Repeat back every line of the data, exactly.

**Data extract**
----------------
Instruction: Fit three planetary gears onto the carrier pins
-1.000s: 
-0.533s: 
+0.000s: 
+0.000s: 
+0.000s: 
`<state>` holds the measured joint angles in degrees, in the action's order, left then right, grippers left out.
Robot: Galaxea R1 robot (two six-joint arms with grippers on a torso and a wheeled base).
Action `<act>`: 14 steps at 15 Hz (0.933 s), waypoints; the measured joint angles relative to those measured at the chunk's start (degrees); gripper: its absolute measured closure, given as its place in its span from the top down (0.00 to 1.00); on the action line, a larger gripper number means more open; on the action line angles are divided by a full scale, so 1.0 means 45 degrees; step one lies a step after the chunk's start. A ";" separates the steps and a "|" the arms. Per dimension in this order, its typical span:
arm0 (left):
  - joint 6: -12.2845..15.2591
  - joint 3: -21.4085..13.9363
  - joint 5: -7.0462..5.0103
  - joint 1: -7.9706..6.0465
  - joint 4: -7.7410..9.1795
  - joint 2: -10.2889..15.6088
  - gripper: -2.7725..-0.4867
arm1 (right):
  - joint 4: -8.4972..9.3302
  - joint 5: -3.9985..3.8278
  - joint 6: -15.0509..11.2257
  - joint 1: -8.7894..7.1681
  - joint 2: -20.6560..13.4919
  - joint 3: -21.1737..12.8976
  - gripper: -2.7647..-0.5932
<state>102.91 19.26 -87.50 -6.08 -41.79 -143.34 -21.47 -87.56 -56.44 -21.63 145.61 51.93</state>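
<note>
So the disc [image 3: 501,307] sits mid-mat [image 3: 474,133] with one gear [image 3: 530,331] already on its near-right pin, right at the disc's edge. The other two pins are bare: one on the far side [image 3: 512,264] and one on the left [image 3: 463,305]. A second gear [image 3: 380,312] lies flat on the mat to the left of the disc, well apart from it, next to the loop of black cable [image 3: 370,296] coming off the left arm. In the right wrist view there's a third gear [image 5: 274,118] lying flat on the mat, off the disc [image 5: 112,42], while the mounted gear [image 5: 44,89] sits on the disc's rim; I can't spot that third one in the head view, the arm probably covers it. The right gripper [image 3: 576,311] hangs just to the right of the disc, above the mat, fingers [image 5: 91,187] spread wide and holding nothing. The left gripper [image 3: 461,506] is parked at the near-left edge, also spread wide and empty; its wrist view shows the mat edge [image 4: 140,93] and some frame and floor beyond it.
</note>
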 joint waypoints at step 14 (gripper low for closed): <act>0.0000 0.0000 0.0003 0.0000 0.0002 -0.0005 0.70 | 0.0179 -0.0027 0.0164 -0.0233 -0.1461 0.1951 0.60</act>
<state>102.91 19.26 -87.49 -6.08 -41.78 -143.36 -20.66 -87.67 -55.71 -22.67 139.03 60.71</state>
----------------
**Response area**
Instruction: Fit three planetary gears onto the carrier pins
-1.000s: 
-0.533s: 
+0.000s: 
+0.000s: 
+0.000s: 
`<state>` holds the measured joint angles in degrees, in the action's order, left then right, grippers left out.
Robot: Galaxea R1 robot (two six-joint arms with grippers on a torso and a wheeled base).
Action `<act>`: 14 steps at 15 Hz (0.933 s), waypoints; the measured joint angles relative to those measured at the chunk's start (degrees); gripper: its absolute measured closure, given as its place in its span from the top down (0.00 to 1.00); on the action line, a larger gripper number means more open; on the action line angles are divided by a full scale, so 1.0 means 45 degrees; step one lies a step after the chunk's start. A ";" separates the steps and a "|" the arms. Per dimension in this order, its typical span:
arm0 (left):
  - joint 6: -12.2845..15.2591
  - joint 3: -21.4085..13.9363
  - joint 5: -7.0462..5.0103
  - joint 1: -7.9706..6.0465
  - joint 4: -7.7410..9.1795
  - joint 2: -10.2889..15.6088
  - gripper: -2.7725..-0.4867
arm1 (right):
  - joint 4: -8.4972..9.3302
  - joint 5: -3.9985..3.8278
  - joint 6: -15.0509..11.2257
  - joint 1: -8.7894..7.1681
  - joint 2: -20.6560..13.4919
  - joint 3: -21.1737..12.8976
  - gripper: -2.7647..-0.5932
<state>102.91 19.26 -87.50 -6.08 -41.79 -143.34 -21.47 -87.56 -56.44 -21.63 145.61 51.93</state>
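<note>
So the disc [image 3: 501,307] sits mid-mat [image 3: 474,133] with one gear [image 3: 530,331] already on its near-right pin, right at the disc's edge. The other two pins are bare: one on the far side [image 3: 512,264] and one on the left [image 3: 463,305]. A second gear [image 3: 380,312] lies flat on the mat to the left of the disc, well apart from it, next to the loop of black cable [image 3: 370,296] coming off the left arm. In the right wrist view there's a third gear [image 5: 274,118] lying flat on the mat, off the disc [image 5: 112,42], while the mounted gear [image 5: 44,89] sits on the disc's rim; I can't spot that third one in the head view, the arm probably covers it. The right gripper [image 3: 576,311] hangs just to the right of the disc, above the mat, fingers [image 5: 91,187] spread wide and holding nothing. The left gripper [image 3: 461,506] is parked at the near-left edge, also spread wide and empty; its wrist view shows the mat edge [image 4: 140,93] and some frame and floor beyond it.
</note>
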 joint waypoints at step 14 (gripper low for closed): <act>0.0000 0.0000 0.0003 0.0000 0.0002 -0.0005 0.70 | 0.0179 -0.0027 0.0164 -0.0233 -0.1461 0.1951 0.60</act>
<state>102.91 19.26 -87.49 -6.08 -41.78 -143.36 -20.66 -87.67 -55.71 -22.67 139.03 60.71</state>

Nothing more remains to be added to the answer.